### [WHAT THE TASK REQUIRES]
Every line below from the one containing "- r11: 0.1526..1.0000" through the one containing "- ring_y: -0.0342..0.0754" must be transcribed exactly. Omit all lines outside that stretch.

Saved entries
----

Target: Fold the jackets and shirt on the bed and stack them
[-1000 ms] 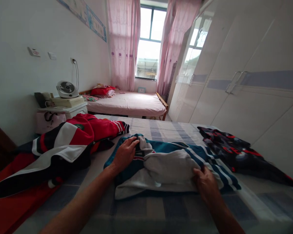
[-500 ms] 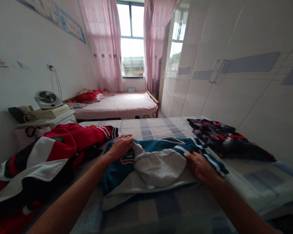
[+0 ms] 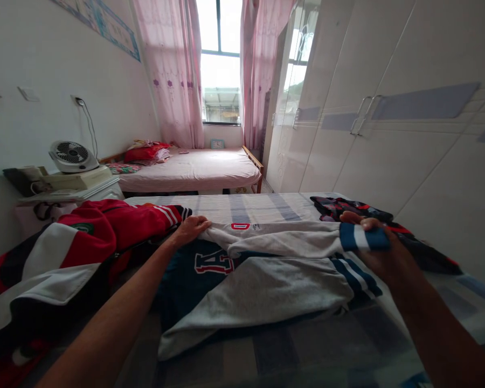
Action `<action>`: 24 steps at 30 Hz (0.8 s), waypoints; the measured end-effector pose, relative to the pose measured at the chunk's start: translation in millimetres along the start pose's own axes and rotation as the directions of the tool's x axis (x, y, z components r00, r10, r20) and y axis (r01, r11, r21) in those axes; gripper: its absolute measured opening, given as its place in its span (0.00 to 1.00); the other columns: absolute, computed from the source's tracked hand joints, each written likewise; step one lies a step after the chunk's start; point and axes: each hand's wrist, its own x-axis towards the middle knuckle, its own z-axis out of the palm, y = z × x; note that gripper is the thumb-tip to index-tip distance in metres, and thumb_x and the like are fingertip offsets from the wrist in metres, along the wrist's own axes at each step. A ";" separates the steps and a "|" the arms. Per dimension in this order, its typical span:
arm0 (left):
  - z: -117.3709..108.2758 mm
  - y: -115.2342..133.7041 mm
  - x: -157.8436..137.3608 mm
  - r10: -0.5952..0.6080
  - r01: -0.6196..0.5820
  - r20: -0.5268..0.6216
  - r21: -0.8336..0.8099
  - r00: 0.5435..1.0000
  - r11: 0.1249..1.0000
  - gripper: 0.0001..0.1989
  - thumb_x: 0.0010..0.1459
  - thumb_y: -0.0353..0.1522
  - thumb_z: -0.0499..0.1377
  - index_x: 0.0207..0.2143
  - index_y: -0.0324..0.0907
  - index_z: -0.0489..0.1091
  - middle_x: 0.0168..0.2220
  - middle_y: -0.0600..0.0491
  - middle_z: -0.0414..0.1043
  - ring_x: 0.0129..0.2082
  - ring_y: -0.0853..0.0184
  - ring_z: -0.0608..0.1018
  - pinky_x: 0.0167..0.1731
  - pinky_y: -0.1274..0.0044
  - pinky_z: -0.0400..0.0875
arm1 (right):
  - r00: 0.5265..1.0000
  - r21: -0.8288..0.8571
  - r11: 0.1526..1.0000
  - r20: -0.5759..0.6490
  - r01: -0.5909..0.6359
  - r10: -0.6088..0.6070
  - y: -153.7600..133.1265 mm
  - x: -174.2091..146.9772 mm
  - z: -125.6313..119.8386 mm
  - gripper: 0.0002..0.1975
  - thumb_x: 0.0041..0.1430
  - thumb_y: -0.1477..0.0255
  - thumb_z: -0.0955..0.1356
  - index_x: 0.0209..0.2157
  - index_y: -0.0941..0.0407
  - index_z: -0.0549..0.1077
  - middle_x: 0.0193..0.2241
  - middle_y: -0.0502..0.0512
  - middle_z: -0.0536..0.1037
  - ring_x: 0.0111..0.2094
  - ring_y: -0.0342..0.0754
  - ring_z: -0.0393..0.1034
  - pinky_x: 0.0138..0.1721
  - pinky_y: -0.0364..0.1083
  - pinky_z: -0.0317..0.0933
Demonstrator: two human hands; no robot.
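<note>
A grey and dark teal sweatshirt (image 3: 267, 291) with a letter A on its chest lies sideways across the bed in front of me. My left hand (image 3: 192, 229) pinches it at the upper left, near the shoulder. At the other end, my right hand (image 3: 382, 264) grips the striped teal-and-white cuff (image 3: 361, 237) of the upper grey sleeve, its thumb and fingers around the band. This sleeve is stretched nearly straight between both hands, with a red-edged letter on it. Below it lies the other grey sleeve, its striped end (image 3: 358, 277) on the right.
A red, white and black jacket (image 3: 105, 226) lies heaped to my left. On the right is a folded black and red garment (image 3: 420, 250). Both rest on the checked bedsheet (image 3: 275, 345). Beyond are a pink-covered bed (image 3: 202, 167), a fan (image 3: 73, 155) and a white wardrobe (image 3: 347, 156).
My right hand has moved right and up with the cuff, pulling the bunched upper sleeve out straight. The chest letter shows more fully. My left hand has shifted slightly left.
</note>
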 end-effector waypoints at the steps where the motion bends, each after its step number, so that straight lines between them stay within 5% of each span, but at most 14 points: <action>1: 2.1 -0.8 0.2 -0.006 0.006 -0.011 0.022 1.000 1.000 0.20 0.57 0.43 0.47 0.28 0.39 0.71 0.25 0.54 0.71 0.28 0.68 0.72 0.30 0.79 0.65 | 0.999 -0.087 0.995 0.019 -0.042 0.044 4.1 0.8 -6.8 0.03 0.42 0.73 0.67 0.22 0.52 0.68 0.43 0.51 0.76 0.41 0.52 0.71 0.39 0.50 0.67; 4: 6.7 6.2 -3.4 -0.003 0.014 -0.099 0.105 0.995 0.994 0.16 0.57 0.39 0.50 0.32 0.40 0.72 0.29 0.50 0.73 0.33 0.63 0.73 0.37 0.74 0.66 | 0.974 -0.306 0.930 0.033 -0.203 0.223 20.1 2.5 -26.2 0.07 0.41 0.71 0.69 0.27 0.54 0.71 0.43 0.57 0.77 0.39 0.55 0.73 0.37 0.51 0.67; 8: 14.5 39.5 -20.9 0.151 -0.122 -0.161 0.178 0.975 0.976 0.14 0.59 0.38 0.51 0.41 0.41 0.71 0.45 0.46 0.70 0.48 0.59 0.69 0.50 0.68 0.61 | 0.948 -0.371 0.875 -0.050 -0.310 0.314 40.4 1.9 -40.4 0.14 0.46 0.63 0.67 0.36 0.54 0.73 0.38 0.59 0.78 0.41 0.55 0.72 0.40 0.52 0.67; 13: 32.6 79.8 -48.2 0.503 -0.500 0.075 0.302 0.861 0.812 0.13 0.56 0.35 0.56 0.44 0.44 0.69 0.41 0.50 0.70 0.41 0.63 0.71 0.43 0.72 0.66 | 0.977 -0.671 0.739 0.112 -0.061 0.183 39.7 4.9 -31.3 0.19 0.43 0.67 0.71 0.40 0.53 0.75 0.42 0.54 0.77 0.46 0.55 0.69 0.52 0.53 0.60; 19: 46.9 92.9 -58.7 0.492 -0.421 -0.017 0.493 0.870 0.762 0.15 0.58 0.26 0.48 0.42 0.45 0.70 0.33 0.51 0.66 0.32 0.67 0.69 0.33 0.76 0.66 | 0.982 -0.760 0.622 0.149 0.189 -0.117 21.7 32.4 -14.7 0.19 0.50 0.72 0.64 0.46 0.54 0.71 0.43 0.55 0.75 0.43 0.49 0.70 0.45 0.47 0.63; 24: 40.7 95.7 -71.9 0.364 -0.373 0.093 0.357 0.927 0.857 0.15 0.58 0.32 0.51 0.47 0.48 0.69 0.40 0.51 0.70 0.37 0.66 0.74 0.36 0.77 0.68 | 0.990 -0.933 0.331 0.126 0.142 -0.070 42.0 44.0 -28.7 0.19 0.48 0.76 0.63 0.44 0.60 0.72 0.43 0.60 0.75 0.43 0.50 0.71 0.45 0.46 0.62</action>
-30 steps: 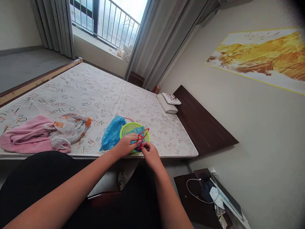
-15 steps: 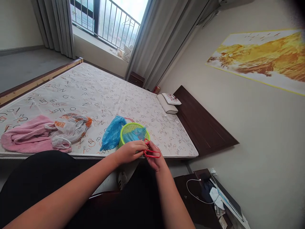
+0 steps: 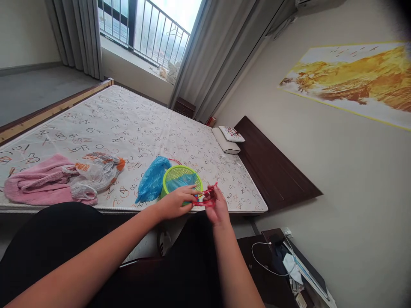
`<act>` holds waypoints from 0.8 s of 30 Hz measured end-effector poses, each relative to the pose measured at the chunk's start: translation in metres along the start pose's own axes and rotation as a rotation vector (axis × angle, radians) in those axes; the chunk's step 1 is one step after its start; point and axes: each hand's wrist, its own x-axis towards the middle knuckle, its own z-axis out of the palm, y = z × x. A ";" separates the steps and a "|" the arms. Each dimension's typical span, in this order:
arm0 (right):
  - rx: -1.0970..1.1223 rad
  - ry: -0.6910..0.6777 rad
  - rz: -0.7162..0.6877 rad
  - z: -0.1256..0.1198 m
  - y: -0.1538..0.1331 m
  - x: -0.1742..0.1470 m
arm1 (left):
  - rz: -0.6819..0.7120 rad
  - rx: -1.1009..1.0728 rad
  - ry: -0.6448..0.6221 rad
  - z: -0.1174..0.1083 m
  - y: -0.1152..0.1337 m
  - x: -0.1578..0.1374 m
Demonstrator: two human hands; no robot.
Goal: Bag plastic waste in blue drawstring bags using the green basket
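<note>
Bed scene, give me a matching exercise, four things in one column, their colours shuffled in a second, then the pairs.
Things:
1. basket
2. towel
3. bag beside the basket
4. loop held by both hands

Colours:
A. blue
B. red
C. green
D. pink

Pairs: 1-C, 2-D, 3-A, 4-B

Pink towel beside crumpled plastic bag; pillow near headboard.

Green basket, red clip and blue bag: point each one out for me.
green basket (image 3: 180,172), head view, on its mesh rim.
red clip (image 3: 207,197), head view, on its wire between both hands.
blue bag (image 3: 150,179), head view, on its crumpled middle.
</note>
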 end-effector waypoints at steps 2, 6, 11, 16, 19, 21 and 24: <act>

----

### [EXERCISE RESPONSE]
  - r11: 0.1526..1.0000
  - r20: -0.5759..0.6490
  - r01: -0.5909..0.6359
  - r10: -0.6088..0.6070
  - y: -153.7600..133.1265 mm
  - x: -174.2091..146.9772 mm
  - z: -125.6313..119.8386 mm
  - gripper: 0.0002..0.1975
  - thumb_x: 0.0041..0.1430
  - thumb_y: -0.1477..0.0255
  - thumb_z: -0.0955..0.1356
  - index_x: 0.0209..0.2157
  - index_y: -0.0941..0.0407
  - index_z: -0.0549..0.1077
  - middle_x: 0.0193..0.2241
  - middle_y: -0.0502..0.0512
  - middle_z: -0.0536..0.1037
  - ring_x: 0.0111..0.2094
  - ring_y: -0.0342..0.0754

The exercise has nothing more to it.